• Exercise details
Transcribe the data exactly, pictures excluded.

[Opening Data section section]

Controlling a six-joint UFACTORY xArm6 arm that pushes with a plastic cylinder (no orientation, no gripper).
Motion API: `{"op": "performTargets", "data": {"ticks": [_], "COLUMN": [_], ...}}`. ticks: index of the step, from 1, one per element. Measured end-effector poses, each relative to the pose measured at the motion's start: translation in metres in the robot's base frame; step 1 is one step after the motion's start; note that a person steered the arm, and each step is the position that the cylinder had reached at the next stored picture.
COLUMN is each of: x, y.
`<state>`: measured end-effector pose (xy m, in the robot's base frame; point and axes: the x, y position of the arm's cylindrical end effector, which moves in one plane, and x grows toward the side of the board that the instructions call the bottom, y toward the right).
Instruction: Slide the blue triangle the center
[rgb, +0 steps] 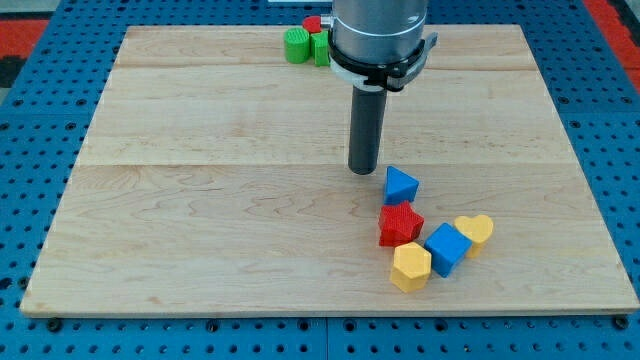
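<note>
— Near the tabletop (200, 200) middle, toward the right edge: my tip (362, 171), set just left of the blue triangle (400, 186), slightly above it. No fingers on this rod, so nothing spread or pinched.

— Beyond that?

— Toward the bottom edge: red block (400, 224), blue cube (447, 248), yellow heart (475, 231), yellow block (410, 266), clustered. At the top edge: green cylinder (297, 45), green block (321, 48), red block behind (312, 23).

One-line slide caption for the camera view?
My tip beside the blue triangle block, just to its left, on the wooden board.
</note>
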<state>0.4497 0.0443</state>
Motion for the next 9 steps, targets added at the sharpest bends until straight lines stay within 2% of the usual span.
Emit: {"op": "performTargets", "data": {"ticks": [1, 2, 3, 4, 5, 6, 7, 8, 9], "x": [-0.003, -0.032, -0.020, 0.096, 0.155, 0.134, 0.093, 0.052, 0.032], "y": [0.010, 0.065, 0.167, 0.201, 0.154, 0.082, 0.046, 0.030, 0.026]}}
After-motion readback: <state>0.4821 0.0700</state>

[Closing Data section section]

• Solution for this problem
Controlling a six-joint UFACTORY xArm6 arm that pushes with a plastic cylinder (no orientation, no gripper).
Motion API: `{"op": "performTargets", "data": {"ticks": [_], "COLUMN": [_], ...}}`. ticks: index of the step, from 1, one per element. Measured end-effector poses, each relative to the pose measured at the motion's start: translation in metres in the robot's base frame; step 1 is one step after the motion's start; note that a person steered the arm, and each step is the position that the cylinder had reached at the next stored picture.
COLUMN is each of: x, y.
`<state>`: measured end-effector pose (xy m, in the robot's base frame; point and axes: the x, y position of the arm's cylindrical end effector, which moves in one plane, and x grows toward the side of the board that the instructions call the bottom, y toward the right).
Instruction: Slide the blue triangle the center
[rgb, +0 steps] 
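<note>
— Near the tabletop (200, 200) middle, toward the right edge: my tip (362, 171), set just left of the blue triangle (400, 186), slightly above it. No fingers on this rod, so nothing spread or pinched.

— Beyond that?

— Toward the bottom edge: red block (400, 224), blue cube (447, 248), yellow heart (475, 231), yellow block (410, 266), clustered. At the top edge: green cylinder (297, 45), green block (321, 48), red block behind (312, 23).

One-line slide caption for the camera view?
My tip beside the blue triangle block, just to its left, on the wooden board.
</note>
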<state>0.4497 0.0443</state>
Motion for the next 9 steps, targets added at the sharpest bends until straight lines stay within 2% of the usual span.
Emit: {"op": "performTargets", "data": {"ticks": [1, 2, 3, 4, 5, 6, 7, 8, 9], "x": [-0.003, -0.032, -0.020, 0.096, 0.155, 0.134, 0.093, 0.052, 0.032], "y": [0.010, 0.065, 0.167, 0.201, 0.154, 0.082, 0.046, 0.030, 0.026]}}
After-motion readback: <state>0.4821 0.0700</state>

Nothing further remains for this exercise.